Mapping the UK's prison-industrial complex

By 
Connor Woodman
Wednesday, 20 December 2017

For the next year, I am going to be mapping and investigating the nexus of private, state and voluntary sector interests involved in maintaining and running the criminal justice system in the UK.

Whilst there is a wealth of literature on the ‘prison-industrial complex’ in the US, there is a relative paucity of investigation centred on the UK. As a new Research Fellow at the Centre for Crime and Justice Studies, I am going to be recording some of the key organisations and companies involved in and benefiting from British criminal justice, possibly focusing on this decade’s privatisation efforts in prisons, electronic monitoring, and probation.

This may include looking at voluntary sector involvement in criminal justice, as well as other non-state and non-corporate interests maintaining the criminal justice system, such as trade unions or professional associations. I am also planning to spend time investigating the Government’s latest prison-building programme.

Following preliminary forays, it is clear that a number of key questions and points arise around this area of research:

  • To what extent does a ‘prison-industrial complex’ exist in the UK? Can a term which was developed by critical scholars and activists in a US context be easily applied here?
  • What are the primary issues which privatisation and corporate involvement raises?
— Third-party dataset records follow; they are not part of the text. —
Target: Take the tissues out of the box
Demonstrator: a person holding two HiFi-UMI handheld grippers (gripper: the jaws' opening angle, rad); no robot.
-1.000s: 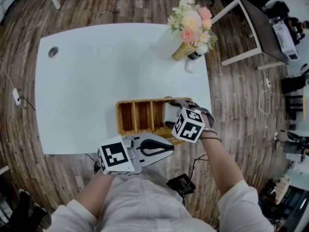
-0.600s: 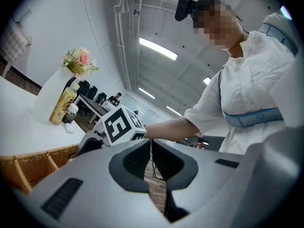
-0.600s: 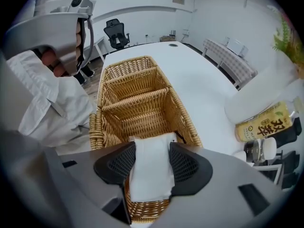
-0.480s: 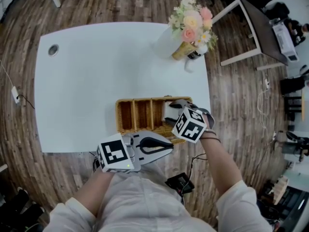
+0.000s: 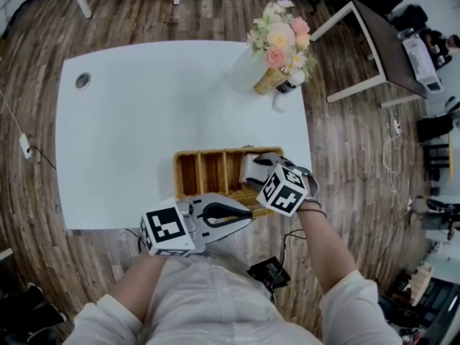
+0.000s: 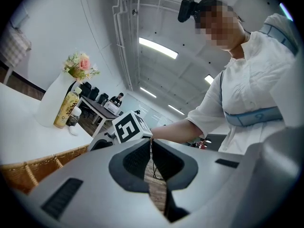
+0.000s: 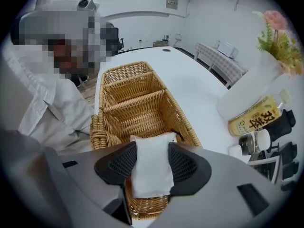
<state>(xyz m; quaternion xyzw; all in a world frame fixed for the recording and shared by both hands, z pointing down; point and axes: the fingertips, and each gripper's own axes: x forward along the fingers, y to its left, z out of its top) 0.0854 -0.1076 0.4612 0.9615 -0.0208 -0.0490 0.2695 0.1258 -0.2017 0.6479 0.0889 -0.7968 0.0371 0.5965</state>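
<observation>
A wicker basket (image 5: pixel 208 152) with three compartments sits at the white table's near edge. A white tissue pack (image 5: pixel 251 168) stands in its right compartment. My right gripper (image 5: pixel 257 172) reaches down into that compartment. In the right gripper view its two dark pads press on both sides of the tissue pack (image 7: pixel 151 170), so the right gripper (image 7: pixel 152 151) is shut on it, low inside the basket (image 7: pixel 128 87). The other two compartments look empty. My left gripper (image 5: pixel 249 213) hovers off the table's near edge, below the basket. Its jaws meet at the tips, and the left gripper (image 6: pixel 151 141) holds nothing.
A white vase of flowers (image 5: pixel 277 45), a yellow bottle (image 5: pixel 267 79) and a small dark bottle (image 5: pixel 287 86) stand at the table's far right. A round cable hole (image 5: pixel 83 81) is at the far left. Another table (image 5: pixel 388 42) stands to the right, on the wooden floor.
The right gripper's jaws have narrowed around the tissue pack inside the basket. The left gripper has stayed near the table's edge, shifting only slightly.
</observation>
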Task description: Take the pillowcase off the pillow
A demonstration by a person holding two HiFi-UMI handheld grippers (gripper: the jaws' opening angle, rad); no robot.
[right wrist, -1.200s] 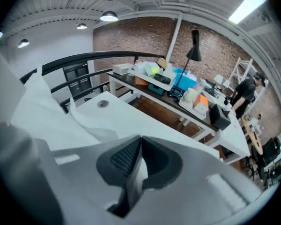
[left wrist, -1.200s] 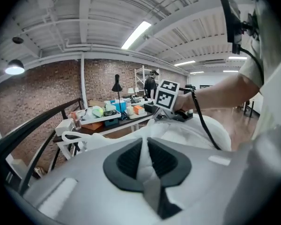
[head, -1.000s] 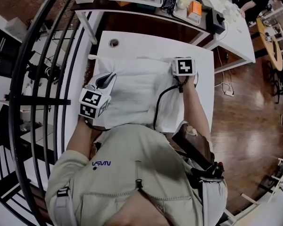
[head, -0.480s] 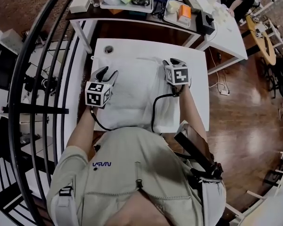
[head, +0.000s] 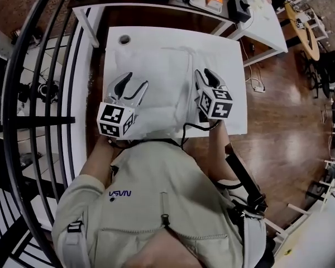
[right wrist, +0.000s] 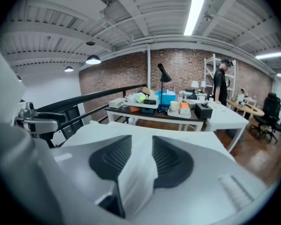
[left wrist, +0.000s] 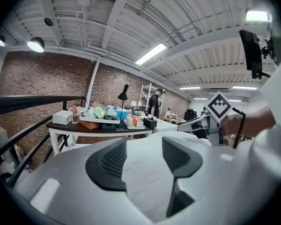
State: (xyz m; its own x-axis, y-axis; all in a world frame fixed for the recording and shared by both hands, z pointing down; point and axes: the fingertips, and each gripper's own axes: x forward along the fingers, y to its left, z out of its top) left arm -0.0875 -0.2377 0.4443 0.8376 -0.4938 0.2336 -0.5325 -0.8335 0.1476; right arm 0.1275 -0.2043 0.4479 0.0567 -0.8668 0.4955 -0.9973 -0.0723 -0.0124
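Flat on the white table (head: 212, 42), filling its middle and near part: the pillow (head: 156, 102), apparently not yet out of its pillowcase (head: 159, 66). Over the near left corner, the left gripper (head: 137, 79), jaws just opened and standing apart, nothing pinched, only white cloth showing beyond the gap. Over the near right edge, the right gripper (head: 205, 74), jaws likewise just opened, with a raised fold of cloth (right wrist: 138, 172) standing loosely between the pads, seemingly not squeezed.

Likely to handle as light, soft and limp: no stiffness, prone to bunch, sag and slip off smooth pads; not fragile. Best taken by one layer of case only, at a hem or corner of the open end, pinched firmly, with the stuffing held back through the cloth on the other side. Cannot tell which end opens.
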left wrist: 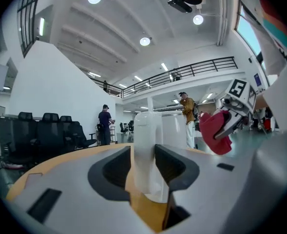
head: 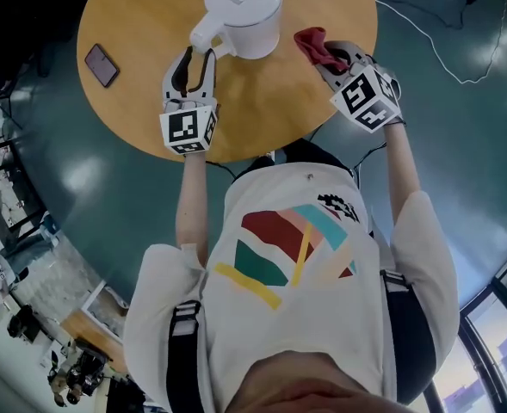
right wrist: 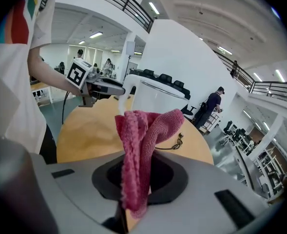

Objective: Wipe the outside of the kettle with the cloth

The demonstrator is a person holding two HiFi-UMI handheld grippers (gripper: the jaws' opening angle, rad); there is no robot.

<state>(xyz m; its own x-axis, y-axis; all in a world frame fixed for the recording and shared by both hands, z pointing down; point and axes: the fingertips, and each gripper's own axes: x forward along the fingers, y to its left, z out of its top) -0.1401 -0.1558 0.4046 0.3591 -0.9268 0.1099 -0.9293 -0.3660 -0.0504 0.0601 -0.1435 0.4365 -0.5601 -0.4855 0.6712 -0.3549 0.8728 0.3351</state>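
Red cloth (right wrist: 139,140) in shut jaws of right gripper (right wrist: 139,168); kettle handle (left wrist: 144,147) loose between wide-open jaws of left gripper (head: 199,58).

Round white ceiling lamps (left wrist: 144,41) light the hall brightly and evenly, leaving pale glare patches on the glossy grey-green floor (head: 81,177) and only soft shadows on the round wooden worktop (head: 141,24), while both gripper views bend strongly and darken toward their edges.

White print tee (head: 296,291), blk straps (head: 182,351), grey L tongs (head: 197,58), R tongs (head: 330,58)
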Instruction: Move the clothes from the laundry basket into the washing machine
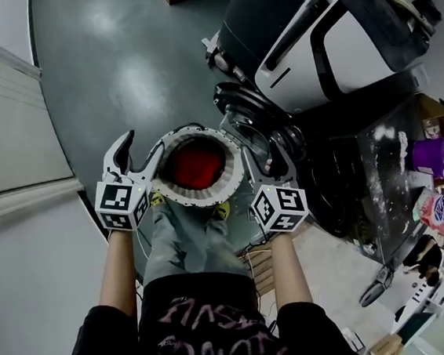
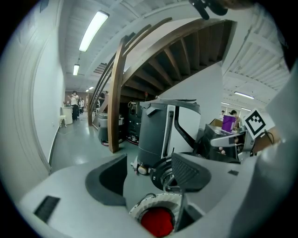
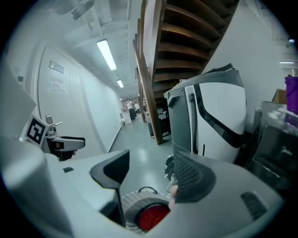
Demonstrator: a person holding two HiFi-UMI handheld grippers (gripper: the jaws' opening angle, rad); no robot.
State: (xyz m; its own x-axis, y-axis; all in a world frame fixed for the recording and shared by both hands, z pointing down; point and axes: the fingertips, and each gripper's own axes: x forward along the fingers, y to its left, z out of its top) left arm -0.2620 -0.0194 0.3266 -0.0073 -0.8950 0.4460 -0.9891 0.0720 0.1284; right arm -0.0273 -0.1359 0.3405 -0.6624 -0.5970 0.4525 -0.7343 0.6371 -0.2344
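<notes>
**Both grippers open at the basket, red clothes still inside**

I had the left gripper [image 1: 142, 148] and the right gripper [image 1: 263, 157] flanking the basket [image 1: 173, 192], one at each side of its white ribbed rim. Both stood with jaws apart and nothing between the pads; each gripper view looked past its own jaws at the rim and the red below. I could not tell whether either jaw touched the rim.

The clothes [image 1: 195, 164] lay as a red bundle in the bottom of the basket, which stood on the floor [image 1: 116, 66] just ahead of my feet. Just beyond it was a dark round port [image 1: 245, 109] with a glassy front. I took that for the washer door, though I could not be sure of it.

I judged the bundle to be soft, light and limp. It would sag and trail once lifted, and a loose fold could catch on the rim. It looked neither fragile nor slippery. I thought the best hold was a deep pinch on a thick bunched fold near the middle of the heap, not on an edge. The basket seemed light too, so I expected it might tip or slide if a gripper pushed on its side.
</notes>
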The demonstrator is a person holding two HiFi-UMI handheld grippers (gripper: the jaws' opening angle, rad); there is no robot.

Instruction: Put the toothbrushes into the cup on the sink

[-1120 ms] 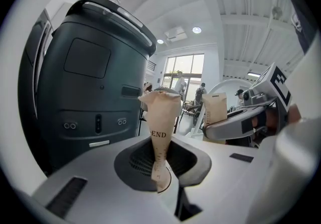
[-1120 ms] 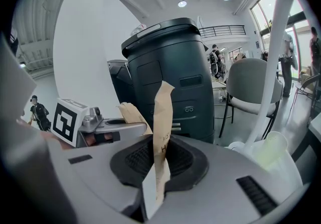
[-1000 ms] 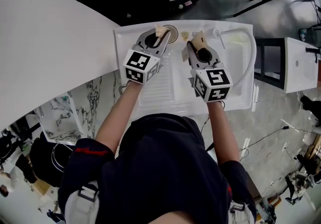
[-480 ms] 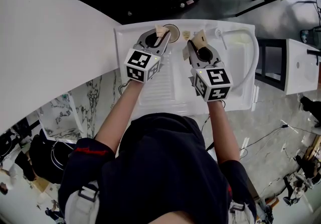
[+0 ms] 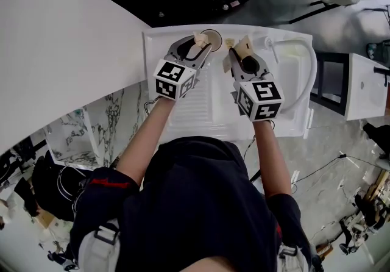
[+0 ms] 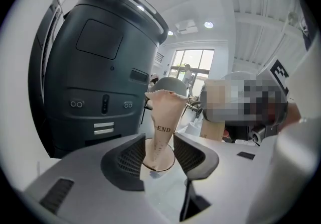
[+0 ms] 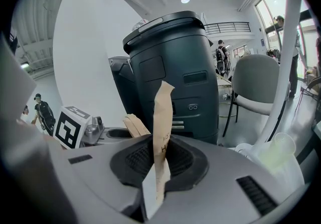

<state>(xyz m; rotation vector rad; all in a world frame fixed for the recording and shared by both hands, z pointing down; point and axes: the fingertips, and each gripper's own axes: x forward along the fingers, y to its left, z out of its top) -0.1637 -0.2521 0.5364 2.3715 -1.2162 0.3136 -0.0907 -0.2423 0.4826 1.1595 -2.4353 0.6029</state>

Concerns have been raised about conditions being driven down by private sector competition, prison labour being exploited, and monitoring metrics being ‘gamed’, sometimes fraudulently. Some have also argued that private providers can act as gateways to an expansion of methods of social control.
  • Serco and G4S are overwhelmingly dominant (p.25) in the sector – and to a lesser extent, Sodexo – even as new market contenders take advantage of a run of scandals involving the two corporations.
  • Adult private prisons, which receive the lion’s share of attention, are merely the sharp edge of a wide-ranging contracting out of criminal justice and detention services to non-state organisations, from court interpretation to immigration detention.

I hope, through this work, to provide information and analysis of use to the movement against the use of criminal justice to solve social and economic problems, and to help those seeking to better understand the role of private providers in criminal justice provision.